A modern home called Over Yonder at Ardbrack, Kinsale shows at €2.9m, sold by Sheehy Brothers, and Savills got an unconfirmed c €1.6m for Harvel House at Oysterhaven. Meanwhile, Engel & Volkers sold a sprawling bungalow right by the water at Oysterhaven for €2.4 million.
Engel & Volkers also got €1.35m for a terraced home at 6 Fr MacSweeney Terrace, just where Kinsale’s Scilly meet Ardbrack while the Kinsale ripple affect has as we noted before often stretched to Nohoval, on the east, and towards Clonakilty to the west, as E&V also sold Ard Alainn, Kilbrittain, for a recorded €1.3m, and Hodnett Forde got €966k for Padley, a modern home on spectacular gardens.
Performing as well as Kinsale was that other Cork/Munster property hot-spot stalwart, West Cork, with some stand-out huge prices again paid, especially for coastal homes (two on the Coast Road in Fountaintown south Cork just tipped over the €1m mark, Confusion at €1.05m and Ring of Bright Water at €1.095m.) Having said that, a relatively inland one, Atlas House near Ballinscarthy bucked the demand trend for water views: a 4,200 sq ft house with 200 year old roots and very private, it sold to US-based buyers for €1.55m via Hodnett Forde having had both UK and US interest.
With water vistas near Glandore was Tir na nOg, a modern four-bed home overlooking the harbour, sold off-market for a Dublin family for a recorded €2.25 million, via joint agents Chas P McCarthy and Hodnett Forde, with the former also selling the charming Raheen Castle and quality, farmhouse-style home at Reen, by Union Hall/Castletownshend for €1.775m.

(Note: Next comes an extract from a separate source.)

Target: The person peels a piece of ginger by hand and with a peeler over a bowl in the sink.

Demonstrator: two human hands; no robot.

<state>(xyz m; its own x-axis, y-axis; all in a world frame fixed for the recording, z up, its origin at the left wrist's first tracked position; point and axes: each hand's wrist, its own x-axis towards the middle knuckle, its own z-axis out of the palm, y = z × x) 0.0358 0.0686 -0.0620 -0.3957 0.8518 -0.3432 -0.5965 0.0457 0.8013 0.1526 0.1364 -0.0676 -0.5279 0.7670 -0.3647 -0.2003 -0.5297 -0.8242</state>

Skib-based McCarthys also sold Windswept Cottage, Reen, facing the harbour and Castletownshend for a recorded €1.08m, under its €1.2m guide, as well as selling The Slipway, Cove at Baltimore at €1.375m.
Glengarriff seems to have had ‘just’ two properties top €1m in 2024, Monks Glen at Gerald and The Courtyard at €1.195, both listed with Sherry FitzGerald Country/ Sherry FitzGerald O’Neill.
But, of all of the €1 million+ plus sales, surely the big surprise of 2024 was the big price paid for arguably the smallest of all of the region’s romantic listings, Fisherman’s Cottage at Simon’s Cove near Clonakilty.
A pair of old stone cottage, one 700 sq ft, the other 1,200 sq ft on two acres with beach access floated here in June with the heading ‘Tiny West Cork paradise comes at a big, big price: try €1.5m for size.’ Well, it was tried, tested and taken, bought after a short and furious bidding battle between a UK party and two from the US.
At the price it did seem like no Irish would apply: in fact, any expectation it might even be worth €1m was met with disbelief and even crossness by locals, increasingly edged and elbowed out of areas they feel they may have a birthright to… It was bought by an American family who indtend to relcoated fulltie, say Sherry FitzGerald O’Neill, saying “it got endless interest, people just fell in love with it. The laws of attraction applied.”